§ **EXERCISE DESCRIPTION**
Repeat the listing in full, word for word.

(MATERIAL SHOWN Opens)

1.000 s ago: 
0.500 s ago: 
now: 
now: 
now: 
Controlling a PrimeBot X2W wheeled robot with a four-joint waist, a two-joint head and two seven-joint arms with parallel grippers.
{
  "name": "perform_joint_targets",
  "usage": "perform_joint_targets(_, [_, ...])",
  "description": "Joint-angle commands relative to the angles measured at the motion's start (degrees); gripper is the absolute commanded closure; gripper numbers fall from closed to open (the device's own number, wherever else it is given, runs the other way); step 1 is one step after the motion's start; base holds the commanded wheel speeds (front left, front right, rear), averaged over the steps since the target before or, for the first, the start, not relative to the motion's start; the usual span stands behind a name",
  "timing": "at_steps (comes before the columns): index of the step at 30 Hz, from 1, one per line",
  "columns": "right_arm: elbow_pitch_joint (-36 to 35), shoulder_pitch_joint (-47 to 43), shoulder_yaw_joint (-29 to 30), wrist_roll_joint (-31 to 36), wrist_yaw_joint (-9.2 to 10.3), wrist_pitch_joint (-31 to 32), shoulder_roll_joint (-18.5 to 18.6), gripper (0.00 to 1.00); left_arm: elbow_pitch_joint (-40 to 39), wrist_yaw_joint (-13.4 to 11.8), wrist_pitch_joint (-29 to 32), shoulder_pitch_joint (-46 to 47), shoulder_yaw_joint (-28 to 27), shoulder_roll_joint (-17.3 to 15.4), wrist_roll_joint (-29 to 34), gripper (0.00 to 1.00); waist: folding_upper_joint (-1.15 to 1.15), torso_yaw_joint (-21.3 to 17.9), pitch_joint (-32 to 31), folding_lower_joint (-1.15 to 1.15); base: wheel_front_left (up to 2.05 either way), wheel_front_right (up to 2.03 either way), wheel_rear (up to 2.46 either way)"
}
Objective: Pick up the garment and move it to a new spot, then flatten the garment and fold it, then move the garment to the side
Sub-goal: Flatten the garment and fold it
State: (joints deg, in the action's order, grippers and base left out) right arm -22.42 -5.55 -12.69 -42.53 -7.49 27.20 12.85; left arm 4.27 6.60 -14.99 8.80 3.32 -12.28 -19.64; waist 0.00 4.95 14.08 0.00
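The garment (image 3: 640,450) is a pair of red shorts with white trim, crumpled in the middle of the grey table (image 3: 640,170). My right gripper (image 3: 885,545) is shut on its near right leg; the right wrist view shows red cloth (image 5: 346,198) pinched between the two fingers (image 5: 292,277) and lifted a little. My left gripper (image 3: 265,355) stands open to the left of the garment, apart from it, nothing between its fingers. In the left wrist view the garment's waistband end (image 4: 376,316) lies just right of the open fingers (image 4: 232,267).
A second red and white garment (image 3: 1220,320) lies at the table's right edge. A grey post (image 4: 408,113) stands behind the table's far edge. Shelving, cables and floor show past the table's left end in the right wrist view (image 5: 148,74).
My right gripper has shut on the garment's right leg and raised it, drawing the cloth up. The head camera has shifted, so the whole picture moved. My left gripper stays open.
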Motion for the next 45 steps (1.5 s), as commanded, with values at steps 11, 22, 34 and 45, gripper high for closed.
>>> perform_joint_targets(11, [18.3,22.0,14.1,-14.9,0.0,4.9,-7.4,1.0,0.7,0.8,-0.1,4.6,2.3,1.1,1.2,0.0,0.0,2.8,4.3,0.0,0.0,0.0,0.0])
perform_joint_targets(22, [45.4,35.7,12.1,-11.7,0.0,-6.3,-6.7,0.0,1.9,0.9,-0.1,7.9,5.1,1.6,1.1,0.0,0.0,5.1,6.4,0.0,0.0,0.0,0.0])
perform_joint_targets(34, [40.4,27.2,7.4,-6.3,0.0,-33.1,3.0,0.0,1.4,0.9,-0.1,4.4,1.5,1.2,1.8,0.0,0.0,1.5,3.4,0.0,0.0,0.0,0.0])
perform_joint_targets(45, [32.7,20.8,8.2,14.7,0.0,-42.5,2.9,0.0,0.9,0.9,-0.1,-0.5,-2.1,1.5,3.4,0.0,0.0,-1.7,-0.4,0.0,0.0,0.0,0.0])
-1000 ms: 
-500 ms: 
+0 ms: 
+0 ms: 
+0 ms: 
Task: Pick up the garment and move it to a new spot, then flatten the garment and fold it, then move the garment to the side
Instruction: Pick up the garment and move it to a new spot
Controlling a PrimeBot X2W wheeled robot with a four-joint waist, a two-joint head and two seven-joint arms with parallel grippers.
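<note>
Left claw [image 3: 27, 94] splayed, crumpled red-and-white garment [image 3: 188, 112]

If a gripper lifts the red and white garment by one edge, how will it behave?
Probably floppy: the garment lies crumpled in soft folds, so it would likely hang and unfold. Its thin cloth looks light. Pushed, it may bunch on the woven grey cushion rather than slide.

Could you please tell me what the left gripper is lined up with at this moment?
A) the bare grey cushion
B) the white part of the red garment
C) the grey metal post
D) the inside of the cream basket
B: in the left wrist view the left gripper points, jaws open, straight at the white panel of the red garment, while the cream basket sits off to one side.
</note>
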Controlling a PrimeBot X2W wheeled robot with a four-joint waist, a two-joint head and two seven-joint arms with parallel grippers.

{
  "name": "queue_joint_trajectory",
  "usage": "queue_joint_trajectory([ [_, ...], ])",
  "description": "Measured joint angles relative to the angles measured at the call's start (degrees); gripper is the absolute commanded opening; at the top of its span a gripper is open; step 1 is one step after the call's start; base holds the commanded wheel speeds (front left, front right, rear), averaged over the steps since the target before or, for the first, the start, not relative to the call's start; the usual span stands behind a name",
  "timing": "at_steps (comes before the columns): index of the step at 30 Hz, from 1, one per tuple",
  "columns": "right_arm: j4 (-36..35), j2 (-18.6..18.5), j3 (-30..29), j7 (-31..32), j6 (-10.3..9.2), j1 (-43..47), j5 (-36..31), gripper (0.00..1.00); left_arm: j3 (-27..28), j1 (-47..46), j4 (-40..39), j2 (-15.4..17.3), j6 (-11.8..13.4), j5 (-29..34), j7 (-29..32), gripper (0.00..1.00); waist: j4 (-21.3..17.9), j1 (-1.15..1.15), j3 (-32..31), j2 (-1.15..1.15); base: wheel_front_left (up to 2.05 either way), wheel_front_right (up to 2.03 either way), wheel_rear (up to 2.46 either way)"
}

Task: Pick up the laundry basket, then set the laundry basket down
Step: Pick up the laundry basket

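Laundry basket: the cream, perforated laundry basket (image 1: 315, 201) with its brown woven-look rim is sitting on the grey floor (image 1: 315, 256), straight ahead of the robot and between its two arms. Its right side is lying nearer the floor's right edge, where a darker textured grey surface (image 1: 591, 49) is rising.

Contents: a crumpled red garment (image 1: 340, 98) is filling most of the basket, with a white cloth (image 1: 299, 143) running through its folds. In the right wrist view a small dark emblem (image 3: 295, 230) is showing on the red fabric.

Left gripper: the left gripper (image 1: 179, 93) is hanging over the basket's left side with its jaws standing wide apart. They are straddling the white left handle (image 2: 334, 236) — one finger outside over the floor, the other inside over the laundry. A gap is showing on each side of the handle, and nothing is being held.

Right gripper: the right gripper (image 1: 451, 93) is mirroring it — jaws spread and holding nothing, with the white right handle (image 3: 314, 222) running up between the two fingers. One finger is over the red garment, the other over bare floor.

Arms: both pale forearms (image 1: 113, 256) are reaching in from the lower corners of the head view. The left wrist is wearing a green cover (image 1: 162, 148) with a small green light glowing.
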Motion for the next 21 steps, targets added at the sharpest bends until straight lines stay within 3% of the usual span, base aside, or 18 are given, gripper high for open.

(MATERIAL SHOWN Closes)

§ **TASK ANSWER**
1.000 s ago: 
0.500 s ago: 
now: 
now: 
now: 
Controlling a PrimeBot X2W wheeled robot with a four-joint waist, a two-joint head and two seven-joint arms with parallel grippers.
{
  "name": "perform_joint_targets",
  "usage": "perform_joint_targets(_, [_, ...])",
  "description": "Joint-angle commands relative to the angles measured at the motion's start (degrees); gripper is the absolute commanded closure; gripper numbers fall from closed to open (the device's own number, wherever else it is given, runs the other way); step 1 is one step after the motion's start; base holds the commanded wheel speeds (front left, front right, rear), averaged over the steps since the target before or, for the first, the start, not relative to the motion's start; the usual span stands behind a name",
  "timing": "at_steps (comes before the columns): index of the step at 30 Hz, from 1, one per line",
  "columns": "right_arm: elbow_pitch_joint (-36 to 35), shoulder_pitch_joint (-47 to 43), shoulder_yaw_joint (-29 to 30), wrist_roll_joint (-31 to 36), wrist_yaw_joint (-9.2 to 10.3), wrist_pitch_joint (-31 to 32), shoulder_roll_joint (-18.5 to 18.6), gripper (0.00 to 1.00); left_arm: elbow_pitch_joint (-40 to 39), wrist_yaw_joint (-13.4 to 11.8), wrist_pitch_joint (-29 to 32), shoulder_pitch_joint (-46 to 47), shoulder_yaw_joint (-28 to 27), shoulder_roll_joint (-17.3 to 15.4), wrist_roll_joint (-29 to 34), gripper (0.00 to 1.00); waist: folding_upper_joint (-1.15 to 1.15), torso_yaw_joint (-21.3 to 17.9), pitch_joint (-32 to 31), folding_lower_joint (-1.15 to 1.15); base: wheel_front_left (up to 2.05 either way), wheel_front_right (up to 2.03 either way), wheel_rear (up to 2.46 either way)"
}
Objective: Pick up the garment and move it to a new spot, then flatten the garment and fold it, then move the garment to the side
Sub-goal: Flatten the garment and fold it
State: (joints deg, in the action's order, grippers and base left out) right arm -22.42 -5.55 -12.69 -42.53 -7.49 27.20 12.85; left arm 4.27 6.60 -14.99 8.80 3.32 -12.28 -19.64; waist 0.00 4.95 14.08 0.00
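The garment (image 3: 640,450) is a pair of red shorts with white trim, crumpled in the middle of the grey table (image 3: 640,170). My right gripper (image 3: 885,545) is shut on its near right leg; the right wrist view shows red cloth (image 5: 346,198) pinched between the two fingers (image 5: 292,277) and lifted a little. My left gripper (image 3: 265,355) stands open to the left of the garment, apart from it, nothing between its fingers. In the left wrist view the garment's waistband end (image 4: 376,316) lies just right of the open fingers (image 4: 232,267).
A second red and white garment (image 3: 1220,320) lies at the table's right edge. A grey post (image 4: 408,113) stands behind the table's far edge. Shelving, cables and floor show past the table's left end in the right wrist view (image 5: 148,74).
My right gripper has shut on the garment's right leg and raised it, drawing the cloth up. The head camera has shifted, so the whole picture moved. My left gripper stays open.
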Motion for the next 45 steps (1.5 s), as commanded, with values at steps 11, 22, 34 and 45, gripper high for closed.
>>> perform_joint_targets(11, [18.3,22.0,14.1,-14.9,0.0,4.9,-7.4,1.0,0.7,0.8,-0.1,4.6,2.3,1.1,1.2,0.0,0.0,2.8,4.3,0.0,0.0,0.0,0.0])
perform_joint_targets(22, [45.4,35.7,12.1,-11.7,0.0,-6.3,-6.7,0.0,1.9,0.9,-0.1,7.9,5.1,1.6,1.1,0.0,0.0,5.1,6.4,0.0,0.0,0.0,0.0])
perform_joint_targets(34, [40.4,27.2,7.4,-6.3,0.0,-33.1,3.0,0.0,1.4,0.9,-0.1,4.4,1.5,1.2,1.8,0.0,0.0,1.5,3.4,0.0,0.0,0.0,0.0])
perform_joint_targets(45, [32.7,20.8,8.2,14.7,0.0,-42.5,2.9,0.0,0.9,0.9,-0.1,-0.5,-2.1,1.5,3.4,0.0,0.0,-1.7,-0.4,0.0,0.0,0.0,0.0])
-1000 ms: 
-500 ms: 
+0 ms: 
+0 ms: 
+0 ms: 
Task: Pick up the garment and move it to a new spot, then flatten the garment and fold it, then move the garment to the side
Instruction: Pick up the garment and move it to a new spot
Controlling a PrimeBot X2W wheeled robot with a four-joint waist, a two-joint head and two seven-joint arms with parallel grippers.
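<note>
Left claw [image 3: 27, 94] splayed, crumpled red-and-white garment [image 3: 188, 112]

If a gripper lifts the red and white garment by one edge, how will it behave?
Probably floppy: the garment lies crumpled in soft folds, so it would likely hang and unfold. Its thin cloth looks light. Pushed, it may bunch on the woven grey cushion rather than slide.

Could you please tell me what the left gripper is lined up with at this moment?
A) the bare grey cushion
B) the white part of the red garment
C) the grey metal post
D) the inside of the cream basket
B: in the left wrist view the left gripper points, jaws open, straight at the white panel of the red garment, while the cream basket sits off to one side.
</note>
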Controlling a PrimeBot X2W wheeled robot with a four-joint waist, a two-joint head and two seven-joint arms with parallel grippers.

{
  "name": "queue_joint_trajectory",
  "usage": "queue_joint_trajectory([ [_, ...], ])",
  "description": "Measured joint angles relative to the angles measured at the call's start (degrees); gripper is the absolute commanded opening; at the top of its span a gripper is open; step 1 is one step after the call's start; base holds the commanded wheel speeds (front left, front right, rear), averaged over the steps since the target before or, for the first, the start, not relative to the call's start; the usual span stands behind a name",
  "timing": "at_steps (comes before the columns): index of the step at 30 Hz, from 1, one per tuple",
  "columns": "right_arm: j4 (-36..35), j2 (-18.6..18.5), j3 (-30..29), j7 (-31..32), j6 (-10.3..9.2), j1 (-43..47), j5 (-36..31), gripper (0.00..1.00); left_arm: j3 (-27..28), j1 (-47..46), j4 (-40..39), j2 (-15.4..17.3), j6 (-11.8..13.4), j5 (-29..34), j7 (-29..32), gripper (0.00..1.00); waist: j4 (-21.3..17.9), j1 (-1.15..1.15), j3 (-32..31), j2 (-1.15..1.15); base: wheel_front_left (up to 2.05 either way), wheel_front_right (up to 2.03 either way), wheel_rear (up to 2.46 either way)"
}

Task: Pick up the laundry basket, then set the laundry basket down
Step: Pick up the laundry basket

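Laundry basket: the cream, perforated laundry basket (image 1: 315, 201) with its brown woven-look rim is sitting on the grey floor (image 1: 315, 256), straight ahead of the robot and between its two arms. Its right side is lying nearer the floor's right edge, where a darker textured grey surface (image 1: 591, 49) is rising.

Contents: a crumpled red garment (image 1: 340, 98) is filling most of the basket, with a white cloth (image 1: 299, 143) running through its folds. In the right wrist view a small dark emblem (image 3: 295, 230) is showing on the red fabric.

Left gripper: the left gripper (image 1: 179, 93) is hanging over the basket's left side with its jaws standing wide apart. They are straddling the white left handle (image 2: 334, 236) — one finger outside over the floor, the other inside over the laundry. A gap is showing on each side of the handle, and nothing is being held.

Right gripper: the right gripper (image 1: 451, 93) is mirroring it — jaws spread and holding nothing, with the white right handle (image 3: 314, 222) running up between the two fingers. One finger is over the red garment, the other over bare floor.

Arms: both pale forearms (image 1: 113, 256) are reaching in from the lower corners of the head view. The left wrist is wearing a green cover (image 1: 162, 148) with a small green light glowing.
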Motion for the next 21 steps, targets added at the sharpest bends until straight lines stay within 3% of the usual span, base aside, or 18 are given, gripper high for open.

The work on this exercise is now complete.